Tan juga menyuarakan revolusi
berpikir bagi masyarakat Indonesia, ia mendesak revolusi pemikiran dan
pendidikan di Indonesia karena ini merupakan hal yang mendesak menjelang
kemerdekaan Republik. “Kemerdekaan yang dicapai melalui revolusi nasional, yang
menentukan batas-batas politik sebuah negara, harus segera diikuti oleh
revolusi alam pemikiran masyarakat Indonesia dari logika mistika ke cara
berpikir rasional yang mengandalkan ilmu bukti” Katanya.
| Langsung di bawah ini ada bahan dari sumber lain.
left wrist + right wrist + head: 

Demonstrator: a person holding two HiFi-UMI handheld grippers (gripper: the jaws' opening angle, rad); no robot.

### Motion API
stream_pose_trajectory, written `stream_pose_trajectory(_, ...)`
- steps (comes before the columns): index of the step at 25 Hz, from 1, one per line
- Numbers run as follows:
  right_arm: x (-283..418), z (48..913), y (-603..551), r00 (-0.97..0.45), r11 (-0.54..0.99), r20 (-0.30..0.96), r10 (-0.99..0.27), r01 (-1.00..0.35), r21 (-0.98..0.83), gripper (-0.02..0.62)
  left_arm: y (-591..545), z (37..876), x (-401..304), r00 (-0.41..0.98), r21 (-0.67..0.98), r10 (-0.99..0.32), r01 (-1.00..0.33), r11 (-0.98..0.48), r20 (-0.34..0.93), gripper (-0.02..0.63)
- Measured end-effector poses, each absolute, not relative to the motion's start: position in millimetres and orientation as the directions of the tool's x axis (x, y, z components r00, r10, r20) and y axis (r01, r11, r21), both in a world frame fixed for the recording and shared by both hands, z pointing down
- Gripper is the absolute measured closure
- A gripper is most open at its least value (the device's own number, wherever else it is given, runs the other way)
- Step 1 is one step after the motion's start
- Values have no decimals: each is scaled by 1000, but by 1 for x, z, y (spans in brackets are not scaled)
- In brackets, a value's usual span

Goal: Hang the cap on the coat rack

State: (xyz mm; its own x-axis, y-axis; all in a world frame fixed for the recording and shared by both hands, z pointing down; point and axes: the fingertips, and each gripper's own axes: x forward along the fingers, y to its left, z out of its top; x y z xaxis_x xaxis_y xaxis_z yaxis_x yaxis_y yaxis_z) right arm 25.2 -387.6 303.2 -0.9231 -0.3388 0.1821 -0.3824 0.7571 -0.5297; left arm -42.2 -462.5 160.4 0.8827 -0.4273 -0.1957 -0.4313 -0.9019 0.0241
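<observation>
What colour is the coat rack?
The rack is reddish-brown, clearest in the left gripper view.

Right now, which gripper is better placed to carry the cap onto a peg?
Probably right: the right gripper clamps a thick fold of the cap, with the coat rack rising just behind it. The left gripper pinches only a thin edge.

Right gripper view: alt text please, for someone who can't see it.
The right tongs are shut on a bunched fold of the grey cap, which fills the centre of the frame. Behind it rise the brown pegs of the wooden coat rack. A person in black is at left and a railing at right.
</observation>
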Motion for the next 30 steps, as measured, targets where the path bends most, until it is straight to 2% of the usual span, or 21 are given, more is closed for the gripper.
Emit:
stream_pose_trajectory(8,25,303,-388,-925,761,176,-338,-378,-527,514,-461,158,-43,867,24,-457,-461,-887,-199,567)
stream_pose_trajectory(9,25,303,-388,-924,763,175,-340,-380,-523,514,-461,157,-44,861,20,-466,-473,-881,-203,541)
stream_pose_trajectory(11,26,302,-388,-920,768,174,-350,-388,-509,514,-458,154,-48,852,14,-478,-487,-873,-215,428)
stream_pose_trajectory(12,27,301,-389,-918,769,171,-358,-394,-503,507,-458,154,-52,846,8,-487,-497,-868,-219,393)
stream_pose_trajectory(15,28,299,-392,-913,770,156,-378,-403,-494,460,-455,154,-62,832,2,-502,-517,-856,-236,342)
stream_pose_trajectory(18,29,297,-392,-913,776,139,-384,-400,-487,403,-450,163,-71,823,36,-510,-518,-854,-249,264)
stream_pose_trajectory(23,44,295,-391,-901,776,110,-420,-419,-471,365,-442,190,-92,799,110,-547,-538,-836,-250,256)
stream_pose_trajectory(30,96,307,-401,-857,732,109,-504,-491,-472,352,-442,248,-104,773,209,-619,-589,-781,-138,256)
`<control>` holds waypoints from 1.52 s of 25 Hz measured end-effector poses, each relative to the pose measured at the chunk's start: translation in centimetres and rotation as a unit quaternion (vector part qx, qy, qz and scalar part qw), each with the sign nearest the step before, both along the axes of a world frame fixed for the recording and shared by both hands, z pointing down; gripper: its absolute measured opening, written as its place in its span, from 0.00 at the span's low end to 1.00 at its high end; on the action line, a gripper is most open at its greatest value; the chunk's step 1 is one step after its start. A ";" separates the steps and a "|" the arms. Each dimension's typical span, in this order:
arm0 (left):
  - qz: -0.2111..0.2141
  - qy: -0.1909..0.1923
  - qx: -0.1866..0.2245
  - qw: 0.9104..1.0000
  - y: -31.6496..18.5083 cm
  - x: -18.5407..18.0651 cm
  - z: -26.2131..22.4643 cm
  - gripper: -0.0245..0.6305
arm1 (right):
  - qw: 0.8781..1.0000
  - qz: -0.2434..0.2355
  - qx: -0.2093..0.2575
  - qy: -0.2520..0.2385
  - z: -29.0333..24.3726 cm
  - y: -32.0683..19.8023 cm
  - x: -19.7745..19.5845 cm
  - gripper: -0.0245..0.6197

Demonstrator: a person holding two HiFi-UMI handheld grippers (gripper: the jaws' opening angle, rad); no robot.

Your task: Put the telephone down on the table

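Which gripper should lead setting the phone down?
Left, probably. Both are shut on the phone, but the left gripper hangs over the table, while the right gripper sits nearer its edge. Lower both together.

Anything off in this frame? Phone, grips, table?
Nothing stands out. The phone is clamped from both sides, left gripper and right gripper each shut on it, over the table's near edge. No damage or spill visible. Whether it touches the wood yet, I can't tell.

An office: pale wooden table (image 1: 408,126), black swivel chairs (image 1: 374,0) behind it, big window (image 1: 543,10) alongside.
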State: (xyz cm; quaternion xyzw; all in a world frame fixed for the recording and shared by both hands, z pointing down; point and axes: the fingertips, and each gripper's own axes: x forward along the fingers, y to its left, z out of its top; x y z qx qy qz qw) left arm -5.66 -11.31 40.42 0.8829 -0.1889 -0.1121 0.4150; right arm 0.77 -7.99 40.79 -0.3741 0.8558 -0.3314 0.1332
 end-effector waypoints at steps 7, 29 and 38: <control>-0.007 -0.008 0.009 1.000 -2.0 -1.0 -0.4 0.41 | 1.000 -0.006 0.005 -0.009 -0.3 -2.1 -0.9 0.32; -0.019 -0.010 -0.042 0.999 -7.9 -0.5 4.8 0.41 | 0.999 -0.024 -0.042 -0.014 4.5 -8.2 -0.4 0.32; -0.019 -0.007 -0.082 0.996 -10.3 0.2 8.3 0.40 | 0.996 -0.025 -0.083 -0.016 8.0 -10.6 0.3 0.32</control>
Tan menyadari masyarakat agraris seperti di
Jawa akan selamanya terbelenggu oleh dirinya sendiri selama tidak bisa
membebaskan diri dari waham-waham takhyul. Kemajuan sebuah bangsa dimulai
ketika bangsa itu merdeka 100 persen dan berani menggunakan akal pikiran yang
logis dan rasional.
Pemikiran Tan ini memang senafas
dengan Immanuel Kant, pemikir zaman Aufklaerung yang mengatakan bahwa pembebasan
manusia dari ketidakdewasaan yang diciptakannya sendiri. Ketidakdewasaan adalah
ketidakmampuan manusia untuk memakai pengertiannya sendiri tanpa pengarahan
orang lain.
Sapere Aude! Itulah motto zaman pencerahan yang membebaskan warga
Eropa dari sebuah zaman yang diwarnai kegelapan akal budi.
Tapi, memang sejak Agustus 1945,
Tan Malaka berubah menjadi makhluk legenda. Ia muncul menghilang bagaikan
titisan dewa.
Karena keteguhan sikapnya dan
aksi frontal dalam menentang sesuatu hal yang menurutnya tidak ideal, ia
diperlakukan sebagai onak dalam daging bagi kelompok - kelompok yang
berseberangan dengannya. Dan, kejadian memilukan itu terjadi di Selopanggung,
19 Februari 1949. Dor! Sebutir peluru menghabisi riwayatnya. Nyawanya melesat.
Namun sebelumnya dia telah berwasiat, “di dalam kubur suaraku akan terdengar
lebih keras!”
Dengan segala kekurangannya, Tan
Malaka adalah manusia komplet: pemikir tangguh dan pejuang yang ulet. Ia
menggiring masyarakat Indonesia kedalam jurang kebebasan berfikir, ia melakukan
pembebasan bagi mereka yang terhina dan lapar, sang pahlawan pun akhirnya mati.
Kini kita mengerti, revolusi tak pernah sama dengan dongeng yang sempurna.